Condemning the current unitary system that Nigeria is operating instead of true federalism, Ikpeazu said, “In the first instance, there should not be any “federal roads,” because there are no federal citizens. Let the funds for fixing of so-called federal roads be given to state governments with monitoring by the relevant federal agency or ministry. Most of what the Federal Government is doing should be done by the state governments while the Federal Government should concentrate on generating and monitoring guiding policies.”
Speaking on the call for a restructured federation, the Abia governor said the process of moving the country towards a true federation should commence in order to address the myriads of problems facing the country.

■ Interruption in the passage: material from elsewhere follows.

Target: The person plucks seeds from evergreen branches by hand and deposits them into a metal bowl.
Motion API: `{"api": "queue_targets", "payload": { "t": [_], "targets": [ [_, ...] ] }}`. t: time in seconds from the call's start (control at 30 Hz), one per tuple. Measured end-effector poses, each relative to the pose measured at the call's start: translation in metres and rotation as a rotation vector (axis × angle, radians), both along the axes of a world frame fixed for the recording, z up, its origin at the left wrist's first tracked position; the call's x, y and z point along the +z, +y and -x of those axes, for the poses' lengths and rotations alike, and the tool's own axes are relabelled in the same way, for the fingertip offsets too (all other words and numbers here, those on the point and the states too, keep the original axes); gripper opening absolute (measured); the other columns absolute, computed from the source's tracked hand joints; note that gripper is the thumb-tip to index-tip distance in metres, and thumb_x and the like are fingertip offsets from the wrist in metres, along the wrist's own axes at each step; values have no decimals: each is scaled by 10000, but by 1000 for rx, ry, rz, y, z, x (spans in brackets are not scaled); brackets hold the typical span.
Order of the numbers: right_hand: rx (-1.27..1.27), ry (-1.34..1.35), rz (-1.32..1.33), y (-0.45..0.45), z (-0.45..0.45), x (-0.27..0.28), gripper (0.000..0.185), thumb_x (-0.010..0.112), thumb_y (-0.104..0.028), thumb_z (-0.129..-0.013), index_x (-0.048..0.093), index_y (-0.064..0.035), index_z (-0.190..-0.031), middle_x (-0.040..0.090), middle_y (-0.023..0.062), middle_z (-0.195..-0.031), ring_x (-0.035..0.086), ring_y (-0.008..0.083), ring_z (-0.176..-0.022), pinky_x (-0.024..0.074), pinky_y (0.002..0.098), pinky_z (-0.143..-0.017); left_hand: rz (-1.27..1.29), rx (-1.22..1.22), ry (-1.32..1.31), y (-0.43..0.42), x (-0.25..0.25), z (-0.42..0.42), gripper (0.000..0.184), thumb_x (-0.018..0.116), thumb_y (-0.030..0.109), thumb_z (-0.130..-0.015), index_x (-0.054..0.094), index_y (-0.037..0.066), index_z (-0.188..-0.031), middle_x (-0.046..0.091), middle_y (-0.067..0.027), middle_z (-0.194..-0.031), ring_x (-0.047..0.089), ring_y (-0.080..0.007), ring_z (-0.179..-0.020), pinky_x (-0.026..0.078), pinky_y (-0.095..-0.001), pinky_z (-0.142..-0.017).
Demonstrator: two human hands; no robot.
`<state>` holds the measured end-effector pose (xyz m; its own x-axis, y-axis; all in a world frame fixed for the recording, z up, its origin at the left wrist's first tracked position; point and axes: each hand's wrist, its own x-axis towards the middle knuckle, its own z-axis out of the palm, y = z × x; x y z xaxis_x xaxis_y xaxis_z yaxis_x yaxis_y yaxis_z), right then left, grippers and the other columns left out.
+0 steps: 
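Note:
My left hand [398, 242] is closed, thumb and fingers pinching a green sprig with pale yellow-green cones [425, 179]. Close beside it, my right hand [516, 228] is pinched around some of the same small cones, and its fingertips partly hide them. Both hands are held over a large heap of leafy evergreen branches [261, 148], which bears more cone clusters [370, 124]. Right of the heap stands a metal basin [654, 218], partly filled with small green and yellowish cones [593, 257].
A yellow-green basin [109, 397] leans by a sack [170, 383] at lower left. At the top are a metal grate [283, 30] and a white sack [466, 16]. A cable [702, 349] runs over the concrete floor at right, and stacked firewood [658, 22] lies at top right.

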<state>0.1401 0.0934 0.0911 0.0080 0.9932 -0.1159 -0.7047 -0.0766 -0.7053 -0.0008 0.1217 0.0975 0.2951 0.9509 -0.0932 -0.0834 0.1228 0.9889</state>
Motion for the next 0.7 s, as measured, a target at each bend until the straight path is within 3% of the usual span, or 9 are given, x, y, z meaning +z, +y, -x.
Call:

According to him, “I believe we should start spending time on the way forward in Nigeria, instead of Federal Government spending too much time on money appropriation. Recession is a huge opportunity and we are yet to fully tap the opportunities presented to us by this recession.
“For instance, without recession, we won’t be working so hard on Made-in-Aba, increased agricultural production with over 4 million palm seedlings and a mushroom industry that can guarantee a minimum of N70, 000 daily to an Abia youth.
“Nigeria needs to tap into the prevailing recession instead of focusing on huge appropriations and issues around sharing of money. If the Federal Government is serious with tapping into the opportunities presented by this recession they should look towards Aba and focus on using Aba as the model to bring out the best in Nigerians.”